Our planet is undergoing rapid change due to the expanding human population and climate
change, which leads to extreme weather events and habitat loss. It is more important than
ever to develop methods which can monitor the impact we are having on the biodiversity of
our planet. To influence policy changes in wildlife and resource management practices we
need to provide measurable evidence of how we are affecting animal health and fitness and
the ecosystems needed for their survival. We also need to pool our resources and work in
interdisciplinary teams to find common threads which can help preserve biodiversity and
vital habitats. This dissertation showcases how improved molecular biology assays and data
analysis approaches can help monitor the fitness of animal populations within changing ecosystems.

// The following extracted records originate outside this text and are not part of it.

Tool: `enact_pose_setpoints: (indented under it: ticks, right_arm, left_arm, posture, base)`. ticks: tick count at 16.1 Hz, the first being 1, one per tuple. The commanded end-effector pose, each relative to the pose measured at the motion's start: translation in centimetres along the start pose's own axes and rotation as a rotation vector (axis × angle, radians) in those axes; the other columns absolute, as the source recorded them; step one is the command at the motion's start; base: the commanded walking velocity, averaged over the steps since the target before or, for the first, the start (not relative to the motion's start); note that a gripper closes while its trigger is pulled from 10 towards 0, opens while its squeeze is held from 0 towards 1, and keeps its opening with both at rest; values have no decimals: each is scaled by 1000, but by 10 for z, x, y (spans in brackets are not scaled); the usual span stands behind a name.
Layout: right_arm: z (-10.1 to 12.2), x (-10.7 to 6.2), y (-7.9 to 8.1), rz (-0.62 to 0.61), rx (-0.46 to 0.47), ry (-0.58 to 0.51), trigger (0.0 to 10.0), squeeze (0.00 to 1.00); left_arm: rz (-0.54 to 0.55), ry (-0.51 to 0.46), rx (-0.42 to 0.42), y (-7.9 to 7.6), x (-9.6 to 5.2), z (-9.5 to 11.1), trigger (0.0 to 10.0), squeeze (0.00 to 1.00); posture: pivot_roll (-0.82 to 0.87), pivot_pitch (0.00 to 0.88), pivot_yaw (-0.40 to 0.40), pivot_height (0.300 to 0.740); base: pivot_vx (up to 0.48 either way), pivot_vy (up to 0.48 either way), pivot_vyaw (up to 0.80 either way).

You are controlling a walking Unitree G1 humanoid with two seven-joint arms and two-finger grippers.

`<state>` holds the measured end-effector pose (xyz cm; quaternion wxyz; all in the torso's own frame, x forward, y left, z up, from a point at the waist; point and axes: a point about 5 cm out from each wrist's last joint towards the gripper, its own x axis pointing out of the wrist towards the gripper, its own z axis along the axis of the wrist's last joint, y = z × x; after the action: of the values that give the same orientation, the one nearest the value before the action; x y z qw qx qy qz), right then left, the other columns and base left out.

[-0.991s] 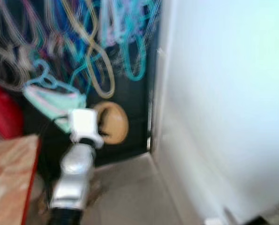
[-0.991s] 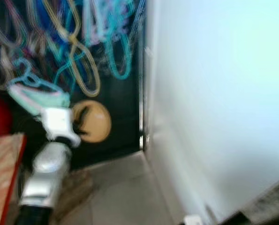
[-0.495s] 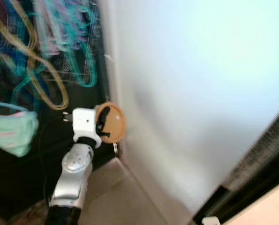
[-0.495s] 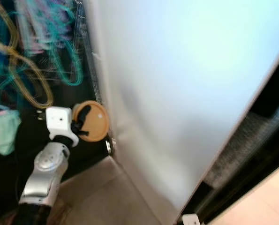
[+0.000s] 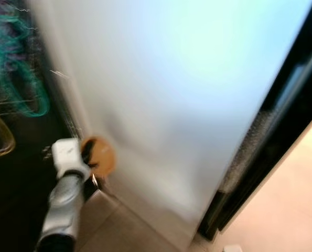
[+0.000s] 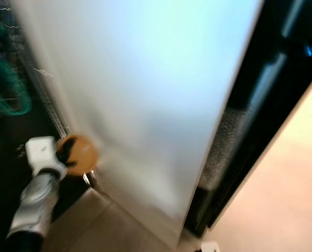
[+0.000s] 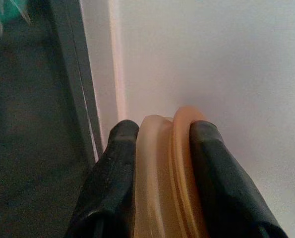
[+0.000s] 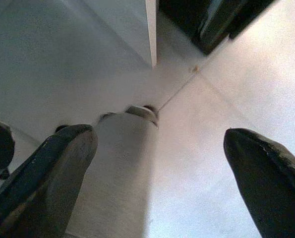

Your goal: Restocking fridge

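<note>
- Fridge side panel (image 5: 187,94), a tall white slab, stands just beyond the left gripper (image 7: 162,148); the held thing sits at its lower left corner, touching or nearly so, blur hides which.
- Left gripper closed on a tan round disc-shaped container (image 5: 99,155), seemingly a lid or shallow tub. Left wrist view has both black fingers (image 7: 112,168) pinching its stacked rims edge-on, tips at the rim's outer part.
- Right gripper (image 8: 157,163) spread wide with nothing between the fingers, aimed down at pale floor tiles (image 8: 211,99); arm idle.
- Risk: the container could bump the white panel and twist out of the pinch, since it is gripped only across thin edges and the body looks to be in motion (eye views smeared).
- Risk: the left arm could scrape the dark wire rack (image 5: 19,105) with teal hangers (image 5: 22,92) just beside it.
- Black opening (image 6: 271,94) to the right of the panel is likely the fridge front; the container is well apart from it, so the carry is far from done.
</note>
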<state>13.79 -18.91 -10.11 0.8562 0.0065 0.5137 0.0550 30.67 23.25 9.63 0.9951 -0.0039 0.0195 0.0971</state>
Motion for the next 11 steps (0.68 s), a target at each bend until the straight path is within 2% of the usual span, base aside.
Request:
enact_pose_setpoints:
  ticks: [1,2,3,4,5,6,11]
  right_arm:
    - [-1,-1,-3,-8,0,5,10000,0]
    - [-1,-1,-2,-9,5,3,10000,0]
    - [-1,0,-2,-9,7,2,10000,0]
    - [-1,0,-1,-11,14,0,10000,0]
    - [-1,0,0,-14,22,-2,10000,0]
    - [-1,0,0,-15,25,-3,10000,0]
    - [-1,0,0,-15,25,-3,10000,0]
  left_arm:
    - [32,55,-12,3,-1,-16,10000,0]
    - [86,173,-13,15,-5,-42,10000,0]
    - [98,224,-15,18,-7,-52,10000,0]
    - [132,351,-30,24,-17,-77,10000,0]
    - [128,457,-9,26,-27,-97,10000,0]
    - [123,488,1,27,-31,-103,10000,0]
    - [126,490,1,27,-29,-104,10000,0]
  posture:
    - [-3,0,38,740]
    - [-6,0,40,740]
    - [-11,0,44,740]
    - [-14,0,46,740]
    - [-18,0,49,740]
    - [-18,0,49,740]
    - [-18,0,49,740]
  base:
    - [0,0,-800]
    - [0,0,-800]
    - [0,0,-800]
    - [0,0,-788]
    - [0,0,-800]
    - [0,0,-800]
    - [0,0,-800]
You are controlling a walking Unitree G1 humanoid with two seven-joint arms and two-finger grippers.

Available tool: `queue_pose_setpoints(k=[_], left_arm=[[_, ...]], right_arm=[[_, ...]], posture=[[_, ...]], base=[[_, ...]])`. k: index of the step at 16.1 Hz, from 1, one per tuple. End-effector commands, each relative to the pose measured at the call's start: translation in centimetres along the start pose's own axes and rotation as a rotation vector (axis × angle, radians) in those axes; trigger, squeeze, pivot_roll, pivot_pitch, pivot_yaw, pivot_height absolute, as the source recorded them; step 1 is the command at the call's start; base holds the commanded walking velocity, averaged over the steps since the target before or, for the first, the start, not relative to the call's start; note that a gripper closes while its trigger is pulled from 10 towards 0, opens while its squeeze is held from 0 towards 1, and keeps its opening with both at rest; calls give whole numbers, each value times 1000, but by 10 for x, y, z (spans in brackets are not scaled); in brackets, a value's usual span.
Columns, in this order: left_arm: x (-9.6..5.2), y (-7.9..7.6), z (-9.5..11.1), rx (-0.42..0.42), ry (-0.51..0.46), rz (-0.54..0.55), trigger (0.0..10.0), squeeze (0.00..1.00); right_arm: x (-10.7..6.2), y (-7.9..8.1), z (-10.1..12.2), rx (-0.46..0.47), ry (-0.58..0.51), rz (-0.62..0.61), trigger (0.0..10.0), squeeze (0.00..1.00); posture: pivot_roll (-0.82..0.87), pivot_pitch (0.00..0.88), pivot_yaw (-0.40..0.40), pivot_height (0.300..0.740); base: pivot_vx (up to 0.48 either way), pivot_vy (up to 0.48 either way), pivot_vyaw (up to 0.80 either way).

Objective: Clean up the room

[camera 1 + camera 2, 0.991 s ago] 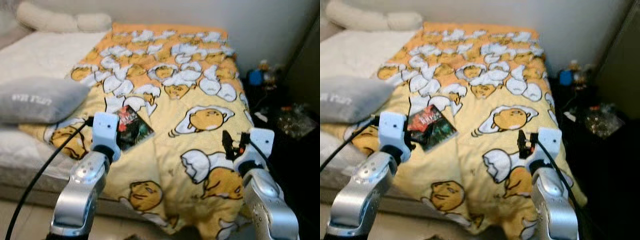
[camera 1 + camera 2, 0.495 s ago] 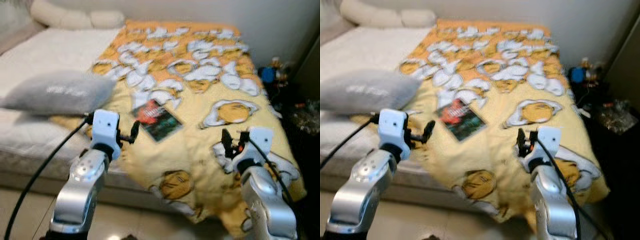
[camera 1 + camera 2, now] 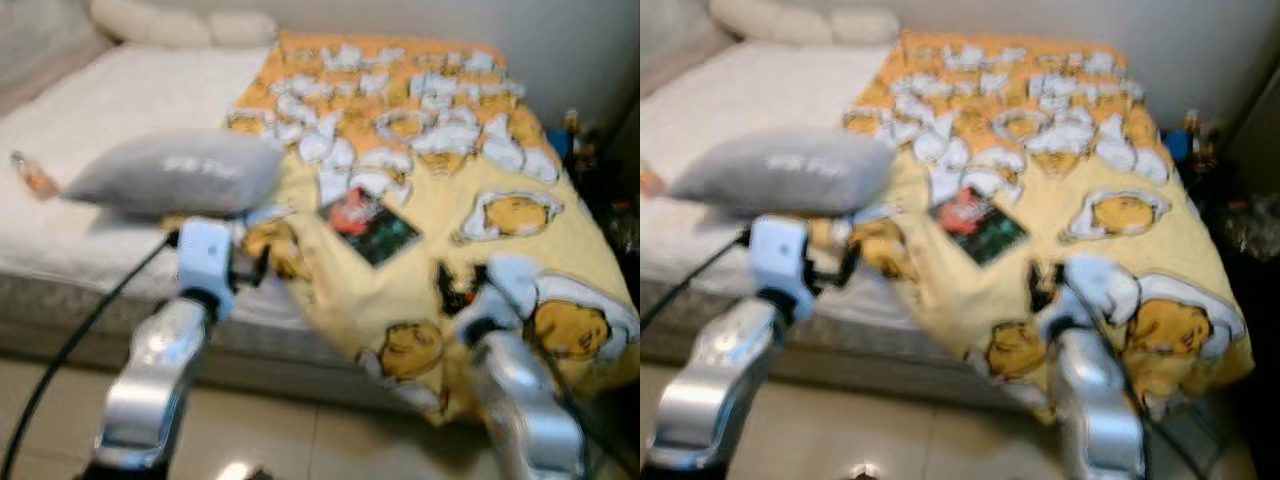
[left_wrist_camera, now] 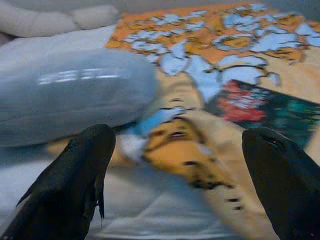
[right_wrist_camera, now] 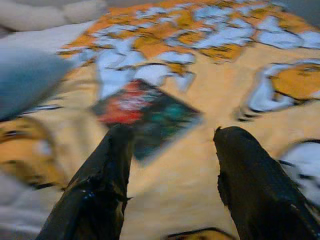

Chapter 1 details the development of a universal telomere assay for vertebrates. Recent
work has shown the utility of telomere assays in tracking animal health. Telomere lengths
can predict extinction events in animal populations, life span, and fitness consequences of
anthropogenic activity. Telomere length assays are an improvement over other methods of
measuring animal stress, such as cortisol levels, since they are stable during capture and
sampling of animals. This dissertation provides a telomere length assay which can be used
for any vertebrate. The assay was developed using a quantitative polymerase chain reaction
platform which requires low DNA input and is rapid. This dissertation also demonstrates how
this assay improves on current telomere assays developed for mice and can be used in a
vertebrate not previously assayed for telomere lengths, the American kestrel. This work has
the potential to propel research in vertebrate systems forward as it alleviates the need to
develop new reference primers for each species of interest. This improved assay has shown
promise in studies in mouse cell line studies, American kestrels, golden eagles, five species
of passerine birds, osprey, northern goshawks and bighorn sheep.
Chapter 2 presents a machine learning analysis, using a topic model approach, to integrate
big data from remote sensing, leaf area index surveys, metabolomics and metagenomics to analyze
community composition in cross-disciplinary datasets. Topic models were applied to understand
community organization across a range of distinct, but connected, biological scales within the
sagebrush steppe. The sagebrush steppe is home to several threatened species, including the
pygmy rabbit (Brachylagus idahoensis) and sage-grouse (Centrocercus urophasianus).
It covers vast swaths of the western United States and is subject to habitat fragmentation and
land use conversion for both farming and rangeland use. It is also threatened by increases in
fire events which can dramatically alter the landscape. Restoration efforts have been hampered
by a lack of resources and often by inadequate collaboration between stakeholders and scientists.
This work brought together scientists from four disciplines: remote sensing, field ecology,
metabolomics and metagenomics, to provide a framework for how studies can be designed and
analyzed that integrate patterns of biodiversity from multiple scales, from the molecular to
the landscape scale. A topic model approach was used which groups features (chemicals, bacterial
and plant taxa, and light spectrum) into “communities” which in turn can be analyzed for their
presence within individual samples and time points. Within the landscape, I found communities
which contain encroaching plant species, such as juniper (Juniperus spp.) and cheatgrass
(Bromus tectorum). Within plants, I found chemicals which are known toxins to herbivores.
Within herbivores, I identified differences in bacterial taxonomical communities associated with
changes in diet. This work will help to inform restoration efforts and provide a road map for
designing interdisciplinary studies.